Na quarta, 25 de junho de 2008, ao longo do velório,
Fernando Henrique não se cansava de acariciar a fronte de Ruth e tirou os
óculos diversas vezes para enxugar as lágrimas. Mal avistou Lula, permitiu que
o sucessor lhe desse um abraço prolongado. O petista ficou na cerimônia por uns
30 minutos.
Ao partir, consolou novamente o tucano e lhe disse: “Se
precisar de mim, peça. Estou à disposição”. Durante aquele breve período, os
dois principais líderes políticos do Brasil contemporâneo baixaram armas e
abdicaram das farpas que costumam trocar.
O velório atraiu, igualmente, acadêmicos de múltiplas
tendências e variados espécimes do Distrito Federal, alguns até mais
antagônicos do que Lula e FHC. Navegantes das redes sociais, blogueiros e a
mídia convencional enxergaram na comunhão temporária de adversários um símbolo
daquilo que Ruth despertou enquanto viveu: a unanimidade.
Conforme tais interpretações, a ex-primeira-dama e uma das
fundadoras do PSDB se notabilizou por conquistar, dentro e fora da
universidade, o respeito e a admiração de gregos e troianos, seja sob a faceta
de professora e orientadora, seja à frente do Comunidade Solidária.
O programa do governo Fernando Henrique, engendrado pela
antropóloga, estimulou as ações conjuntas entre ONGs, empresários, movimentos
populares e o Estado com o objetivo de erradicar a pobreza.
Como poetas, romancistas, músicos e pintores, os
intelectuais – e os políticos – sobrevivem à morte não apenas em razão do que
produziram mas também graças à imagem póstuma que se constroi deles. A da
pesquisadora ganhou os contornos iniciais justamente na Sala São Paulo.
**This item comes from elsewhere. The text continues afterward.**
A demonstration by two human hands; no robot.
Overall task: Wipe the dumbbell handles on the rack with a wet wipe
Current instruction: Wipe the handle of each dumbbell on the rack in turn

Em setembro de 2009, o desenho adquiriu maior nitidez com a
criação do Centro Ruth Cardoso, que se impôs a meta de preservar e disseminar o
legado da homenageada. Um ano depois, apareceu Fragmentos de uma Vida, perfil
da docente que a editora Globo encomendou para o escritor Ignácio de Loyola
Brandão.
Depois, chegou às livrarias Ruth Cardoso – Obra Reunida. A
coletânea de 567 páginas, lançada pela Mameluco, agrupa todos os artigos
acadêmicos da ex-primeira-dama. São 41 textos – o mais velho, de 1959; o mais
recente, de 2004. A antropóloga Teresa Pires do Rio Caldeira, amiga e discípula
de Ruth que leciona na Universidade da Califórnia, em Berkeley, se encarregou
de organizar e apresentar o volume.
Um time de quatro renomadas pensadoras a ajudou: Céline
Sachs-Jeantet, Esther Império Hambúrguer, Eunice Ribeiro Durham e Helena
Sampaio.
Quem vasculha o site do Centro, atravessa o perfil assinado
por Loyola ou destrincha o prefácio da coletânea sai com uma impressão
francamente positiva da professora. Sobram aprovações, faltam pontos de vista
menos parciais.
Espirituosa, discreta, sempre atenta às novidades, educadora
nata, cosmopolita, vocacionada para a atuação em equipe, interlocutora
brilhante, exímia dona de casa, mãe e avó carinhosas são as qualificações que
vêm à cabeça de internautas e leitores. Uma boutade, cunhada pela própria Ruth,
resumiria à perfeição o seu caráter, segundo Loyola. “Isto não está de acordo
com nossos padrões araraquarenses”, proclamava, irônica, quando se flagrava
diante de circunstâncias em que o recato e a ética despencavam ladeira abaixo.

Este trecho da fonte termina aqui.